Masa Suram Produsen Smartphone Android Premium

Galaxy S6 Edge alah satu premium
android smartphone yang kurang sukses
Beberapa waktu terakhir, pasar smartphone Android dibanjiri oleh mereka yang mengaku sebagai flagship killer atau pembunuh smartphone Android kelas tertinggi atau premium. Mereka pada umumnya adalah start up yang mencoba peruntungan di pasar Android dengan memberikan garis pembeda yang tegas, yaitu spesifikasi yang tidak kalah dari seri flagship Samsung, LG, HTC atau Sony dengan harga yang tidak sampai setengahnya dari seri flagship tersebut.

Coba Anda periksa harga One Plus One seri pertama dan kedua. Harganya sangat jauh, lebih murah dibandingkan dengan Galaxy S6 atau LG G4 atau Sony Xperia Z3. Demikian juga langkah yang ditempuh Xiaomi misalnya meskipun mereka tidak mengaku sebagai flagship killer, namun jelas-jelas mereka membunuh Samsung di pasar China dengan gelontoran smartphone yang sangat murah dan spesifikasi yang masih sangat bisa diterima atau di atas harga yang dipatok.
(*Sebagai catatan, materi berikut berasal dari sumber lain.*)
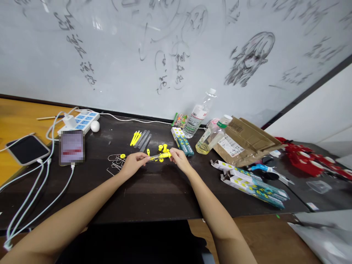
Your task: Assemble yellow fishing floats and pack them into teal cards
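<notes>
My left hand (134, 163) is closed in a pinch on the left end of a clear tube (154, 158). At the tube's right end, my right hand (179, 159) pinches a yellow plastic piece (166, 155), which lines up with the tube. Whether the two are fully joined I cannot tell. Several small yellow caps (160, 147) lie just behind and beneath the held parts. Farther back are several yellow rods (135, 138) and several dark translucent tubes (145, 140). Bent metal wires (113, 158) lie beside my left hand, with a yellow ring (122, 156) on them.
A box (183, 141) stands behind my right hand, near a water bottle (198, 115) and a bottle of yellow liquid (213, 136). Opened boxes (251, 187) and a cardboard parcel (247, 141) lie right. Left are a power strip (87, 119), phone (28, 149) and cables.
</notes>
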Demonstrator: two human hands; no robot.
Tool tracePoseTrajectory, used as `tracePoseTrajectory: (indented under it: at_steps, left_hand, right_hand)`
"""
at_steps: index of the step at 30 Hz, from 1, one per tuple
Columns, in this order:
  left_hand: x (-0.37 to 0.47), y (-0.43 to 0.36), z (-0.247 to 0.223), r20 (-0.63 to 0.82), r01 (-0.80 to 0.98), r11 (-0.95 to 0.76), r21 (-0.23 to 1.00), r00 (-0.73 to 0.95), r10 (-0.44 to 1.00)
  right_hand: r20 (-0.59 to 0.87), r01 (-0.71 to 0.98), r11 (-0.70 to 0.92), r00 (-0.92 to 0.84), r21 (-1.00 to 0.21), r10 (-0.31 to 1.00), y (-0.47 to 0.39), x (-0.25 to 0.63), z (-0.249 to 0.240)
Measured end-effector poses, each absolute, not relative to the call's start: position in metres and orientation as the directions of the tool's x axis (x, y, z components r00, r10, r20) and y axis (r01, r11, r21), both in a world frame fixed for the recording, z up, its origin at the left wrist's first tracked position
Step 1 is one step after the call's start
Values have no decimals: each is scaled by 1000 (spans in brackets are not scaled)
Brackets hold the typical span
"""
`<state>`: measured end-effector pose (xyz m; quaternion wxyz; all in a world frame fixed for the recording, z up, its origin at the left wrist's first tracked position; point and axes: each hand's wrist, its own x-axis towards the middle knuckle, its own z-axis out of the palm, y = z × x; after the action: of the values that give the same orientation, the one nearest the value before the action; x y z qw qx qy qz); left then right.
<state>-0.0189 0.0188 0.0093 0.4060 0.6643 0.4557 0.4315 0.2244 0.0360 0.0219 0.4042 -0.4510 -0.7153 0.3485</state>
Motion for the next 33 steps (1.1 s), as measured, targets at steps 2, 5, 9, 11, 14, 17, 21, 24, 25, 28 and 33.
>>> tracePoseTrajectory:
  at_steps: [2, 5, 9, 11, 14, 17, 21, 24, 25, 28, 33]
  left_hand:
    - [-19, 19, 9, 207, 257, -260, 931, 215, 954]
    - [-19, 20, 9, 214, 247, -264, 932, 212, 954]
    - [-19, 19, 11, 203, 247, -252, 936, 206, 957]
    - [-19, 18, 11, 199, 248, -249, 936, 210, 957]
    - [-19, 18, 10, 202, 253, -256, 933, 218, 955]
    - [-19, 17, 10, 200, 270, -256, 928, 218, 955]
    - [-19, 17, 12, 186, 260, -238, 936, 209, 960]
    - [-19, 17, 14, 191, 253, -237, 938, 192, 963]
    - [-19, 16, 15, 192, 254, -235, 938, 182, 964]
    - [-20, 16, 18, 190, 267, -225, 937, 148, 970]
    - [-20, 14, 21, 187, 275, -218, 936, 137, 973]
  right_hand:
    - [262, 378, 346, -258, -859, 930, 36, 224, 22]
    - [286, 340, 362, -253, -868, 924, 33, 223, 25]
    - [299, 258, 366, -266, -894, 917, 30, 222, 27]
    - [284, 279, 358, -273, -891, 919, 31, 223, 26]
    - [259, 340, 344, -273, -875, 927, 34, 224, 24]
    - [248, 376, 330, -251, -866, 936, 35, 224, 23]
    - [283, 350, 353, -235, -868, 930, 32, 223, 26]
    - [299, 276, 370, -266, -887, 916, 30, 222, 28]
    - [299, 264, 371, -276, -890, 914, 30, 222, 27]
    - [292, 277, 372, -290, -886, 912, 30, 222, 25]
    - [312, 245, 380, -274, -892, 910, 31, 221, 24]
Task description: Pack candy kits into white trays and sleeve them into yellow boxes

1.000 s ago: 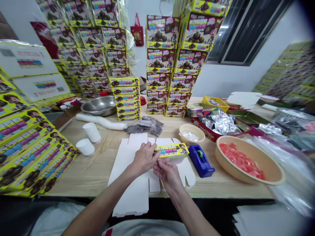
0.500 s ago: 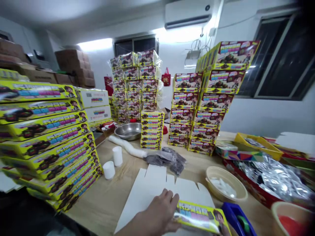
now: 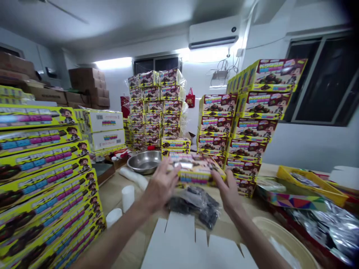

Sementara vendor yang mengusung seri flagship seperti Samsung, LG, Sony dan HTC terus-menerus tertekan. Samsung, meskipun menerima kritikan terhadap Galaxy S5 yang berbahan murah (plastik) dan menggantinya dengan metal dan kaca, ternyata melempem. Penjualan Galaxy S6 dan S6 Edge tidak seperti yang diharapkan semula. Banyak yang mengkritik harganya yang kelewat mahal. 

Samsung mengakali lemahnya pejualan Galaxy S6 dan S6 Edge ini dengan merilis Galaxy Note 5 dan Edge Plus yang lagi-lagi harganya memang kurang bersahabat di tengah pasar yang terus berubah. Saya khawatir bahwa seri yang baru saja dirilis ini akan sama nasibnya dengan Galaxy S6 dan S6 Edge. Mereka akan tetap terjual, tetapi dengan volume yang jauh lebih rendah dari perkiraan semula.

Demikian juga HTC. Vendor asal Taiwan ini tengah berdarah-darah dan entah sampai kapan bisa berakhir. Kesalahan HTC adalah selama tiga tahun berturut-turut mereka hanya mengeluarkan satu model dengan tiga nama berbeda, yaitu HTC M7, M8 dan M9. Selain itu HTC hanya bermain di pasar premium sehingga mereka lebih terpengaruh dibandingkan Samsung di saat masuknya serbuan smartphone dengan affordable price.

LG meskipun bisa dikatakan sukses dengan LG G3, namun sukses tersebut tidak akan terulang di LG G4. Lagi-lagi harga yang memang premium dan model yang tidak begitu berbeda, sementara pengguna terus memiliki lebih banyak pilihan dari berbagai vendor dengan harga yang masuk akal.

Sony juga mengalami hal yang sama. Seri Xperia Z mereka yang kini memasuki Z5 dan beberapa bulan yang lalu Z3 tidak begitu terdengar (kecuali mungkin di Jepang). Seperti HTC, Sony bermain di kelas premium yang membuat mereka terus-menerus menelan kerugian.

Saat ini bisa dikatakan masa-masa suram smartphone Android premium. Meskipun tetap ada yang membeli, tetapi volumenya terus turun dibandingkan beberapa waktu yang lalu. Kita bisa melihat penjualan Galaxy S3, S4 dan S5 yang sangat menggembirakan. Demikian juga ketika HTC merilis seri M7 atau M8. Namun hal tersebut tidak terjadi pada Galaxy S6 dan S6 Edge atau HTC M9.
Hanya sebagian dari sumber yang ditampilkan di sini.